Ainda sou do tempo das canetas Molin. Mais, sou do tempo em que se acreditava serem tão estrangeiras que não era Môlin mas Mólã.
Eram os anos ’80, esperança futura é exagero, canetas em pacotes de 100 e lápis designados “cor-de-pele”.

A noção atribulada do preconceito que hoje se tem não era uma imagem tão presente e, vivendo nós – eu que naturalizado brasileiro nasci e cresci em Portugal – numa Sociedade predominantemente caucasiana, a existência de um lápis com uma cor que se assemelharia ao que acreditava ser a cor da minha pele era bem mais prático que pintar a minha Família em tons de rosa pastel ou, à falta dele, pink passion.
Mas a verdade é que a pele, ao ter a sua coloração, não se reduz a um nome num lápis.

Em determinado momento aquele lápis desapareceu e os meus bonecos eram um misto de rosa, amarelo e todas as cores que encontrava, sempre em busca da proporção certa para me rever, mal sabendo eu que a política dos Direitos e Liberdades se havia metido pelo meio.
Eu prescindi (forçosamente diga-se) de ter aquela tonalidade para que a integração fosse uma realidade. Lembrando que estamos só e apenas numa caixa de lápis.

Race.jpg
Anúncio da marca Crayola, relatando a alteração realizada no nome do lápis de cera, de ‘flesh’ – carne – para pêssego, já em 1962. Aqui em Portugal o facto tardou até aos anos 1980.

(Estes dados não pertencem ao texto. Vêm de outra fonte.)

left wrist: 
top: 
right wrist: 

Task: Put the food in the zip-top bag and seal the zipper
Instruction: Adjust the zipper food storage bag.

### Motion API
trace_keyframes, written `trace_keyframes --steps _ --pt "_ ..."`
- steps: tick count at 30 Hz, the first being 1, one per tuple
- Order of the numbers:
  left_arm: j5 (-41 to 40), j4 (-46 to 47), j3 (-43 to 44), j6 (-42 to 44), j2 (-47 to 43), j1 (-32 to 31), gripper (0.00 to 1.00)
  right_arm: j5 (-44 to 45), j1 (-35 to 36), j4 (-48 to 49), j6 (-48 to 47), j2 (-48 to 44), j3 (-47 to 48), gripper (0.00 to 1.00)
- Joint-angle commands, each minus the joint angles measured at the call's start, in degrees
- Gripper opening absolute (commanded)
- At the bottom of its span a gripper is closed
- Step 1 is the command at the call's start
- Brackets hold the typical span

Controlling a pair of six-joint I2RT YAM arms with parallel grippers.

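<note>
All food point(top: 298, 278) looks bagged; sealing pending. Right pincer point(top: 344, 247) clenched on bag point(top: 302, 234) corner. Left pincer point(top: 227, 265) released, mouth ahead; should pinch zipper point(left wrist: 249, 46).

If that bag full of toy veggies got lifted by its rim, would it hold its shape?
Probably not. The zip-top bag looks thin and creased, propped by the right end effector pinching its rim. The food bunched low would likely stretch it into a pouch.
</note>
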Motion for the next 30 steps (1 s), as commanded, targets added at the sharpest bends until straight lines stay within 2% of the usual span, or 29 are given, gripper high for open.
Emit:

Mas a relevância desse lápis é maior.
Foi graças a esse lápis que comecei a perceber algo que hoje se perde para transformar em algo nefasto: os Direitos Humanos não têm ideologia ou cor partidária.

Quando o espectro das sete cores do arco-íris começou a ganhar o respeito que Stonewall lhe logrou, não foi para que os Direitos das minorias LGBTQ se vejam reféns de uma certa Esquerda que os usa como arremesso político.
E visto com distanciamento, nem o seu contrário, numa Direita de conservadorismo opressor.

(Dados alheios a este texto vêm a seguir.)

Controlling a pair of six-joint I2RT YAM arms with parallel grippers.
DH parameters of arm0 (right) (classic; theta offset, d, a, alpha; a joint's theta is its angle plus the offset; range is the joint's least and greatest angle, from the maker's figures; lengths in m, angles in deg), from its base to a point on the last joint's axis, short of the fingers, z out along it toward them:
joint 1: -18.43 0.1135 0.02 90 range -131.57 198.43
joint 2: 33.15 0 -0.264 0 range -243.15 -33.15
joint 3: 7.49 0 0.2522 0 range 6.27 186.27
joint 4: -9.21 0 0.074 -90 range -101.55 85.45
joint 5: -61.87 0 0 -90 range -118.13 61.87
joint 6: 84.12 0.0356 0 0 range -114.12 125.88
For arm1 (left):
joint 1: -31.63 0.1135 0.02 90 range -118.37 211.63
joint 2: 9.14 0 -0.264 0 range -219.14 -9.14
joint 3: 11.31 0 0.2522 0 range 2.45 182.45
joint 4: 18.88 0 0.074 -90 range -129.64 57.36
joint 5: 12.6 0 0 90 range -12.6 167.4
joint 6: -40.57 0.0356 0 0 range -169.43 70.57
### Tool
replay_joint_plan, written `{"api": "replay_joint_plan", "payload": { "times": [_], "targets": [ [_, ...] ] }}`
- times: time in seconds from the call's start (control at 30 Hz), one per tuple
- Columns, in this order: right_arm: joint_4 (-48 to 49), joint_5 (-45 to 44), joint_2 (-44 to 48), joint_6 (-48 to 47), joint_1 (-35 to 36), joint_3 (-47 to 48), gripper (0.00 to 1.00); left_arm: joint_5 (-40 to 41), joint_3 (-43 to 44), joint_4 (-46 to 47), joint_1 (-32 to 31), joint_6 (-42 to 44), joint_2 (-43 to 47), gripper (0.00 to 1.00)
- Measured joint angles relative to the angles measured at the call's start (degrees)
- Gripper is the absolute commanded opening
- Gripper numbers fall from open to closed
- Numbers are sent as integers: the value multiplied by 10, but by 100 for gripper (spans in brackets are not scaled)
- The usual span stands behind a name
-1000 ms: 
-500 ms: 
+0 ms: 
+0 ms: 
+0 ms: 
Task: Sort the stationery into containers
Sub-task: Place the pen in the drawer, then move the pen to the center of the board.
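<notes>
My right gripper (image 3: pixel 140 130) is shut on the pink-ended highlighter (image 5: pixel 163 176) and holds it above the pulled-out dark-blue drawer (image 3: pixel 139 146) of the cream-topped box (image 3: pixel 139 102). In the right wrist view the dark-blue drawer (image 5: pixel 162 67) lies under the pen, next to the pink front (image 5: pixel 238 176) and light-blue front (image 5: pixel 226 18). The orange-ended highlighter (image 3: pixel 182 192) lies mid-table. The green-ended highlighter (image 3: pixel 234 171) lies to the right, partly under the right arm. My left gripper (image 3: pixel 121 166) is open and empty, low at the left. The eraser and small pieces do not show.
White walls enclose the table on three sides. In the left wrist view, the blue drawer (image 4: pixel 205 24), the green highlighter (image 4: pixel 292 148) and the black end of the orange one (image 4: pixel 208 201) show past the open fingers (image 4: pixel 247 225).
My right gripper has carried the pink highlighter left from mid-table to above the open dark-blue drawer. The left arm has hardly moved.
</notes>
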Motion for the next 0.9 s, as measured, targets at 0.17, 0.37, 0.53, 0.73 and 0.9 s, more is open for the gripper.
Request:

A conquista de Direitos Fundamentais, onde o Respeito pelo Indivíduo é a base que estrutura o funcionamento da Sociedade Humana – e em última análise é o que lhe agrega valor – não pode ser partidarizada como de uma luta se tratasse. Muito menos após o facto ocorrido.
Mas é justo por isso ocorrer, por essa imposição do estilo e não da substância, que a publicação de duas capas com dois casais homossexuais a beijarem-se está a revelar a hipocrisia latente de parte desta Sociedade silenciosa.

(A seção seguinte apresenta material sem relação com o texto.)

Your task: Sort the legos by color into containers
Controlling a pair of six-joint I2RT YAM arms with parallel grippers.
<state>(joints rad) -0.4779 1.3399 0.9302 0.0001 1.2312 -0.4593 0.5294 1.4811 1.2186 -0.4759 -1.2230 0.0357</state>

E não precisa ser um tema que me diga respeito de alguma forma pessoal. A incompreensão de quando nos tiraram aquele lápis é muito superior a uma cor. Ele é a Raça, as Etnias, o respeito pelo indivíduo. E a alguns fez muita falta. Até hoje.
É ler quem defendeu o Eurodeputado socialista Manuel dos Santos quando este chamou uma deputada do PS de “cigana”.
Ou no passado quando o pasquim Correio da Manhã tentou retirar à mesma expressão o ónus que ela carrega quando se descreve alguém dessa etnia.
Isso sem falar quando se usa o termo “preto” com o intuito discriminatório na dita Sociedade Ocidental Caucasiana. A escravatura parece facto inexistente ou a descolonização, algo que a ter ocorrido, é um dos orgulhos Nacionais.

Mas o facto – e isso apenas pode ser bom – é que todos têm Direito à sua opinião.
Eu delicio-me a ler as caixas de comentários um pouco por toda a imprensa. Se antes eram pastilhas Rennie, agora são palas nos olhos e mentiras sobre factos.
Mas se o Direito à opinião é de todos, porque só um lado pode ter razão?
E pior, porque é feito o uso – primário – ao escárnio, maldizer e vilania do palavrão e insulto quando o argumento é, na maioria das vezes, inexistente.

Já sei, afinal os lápis cor-de-pele não acabaram. São é agora usados para escrever comentários.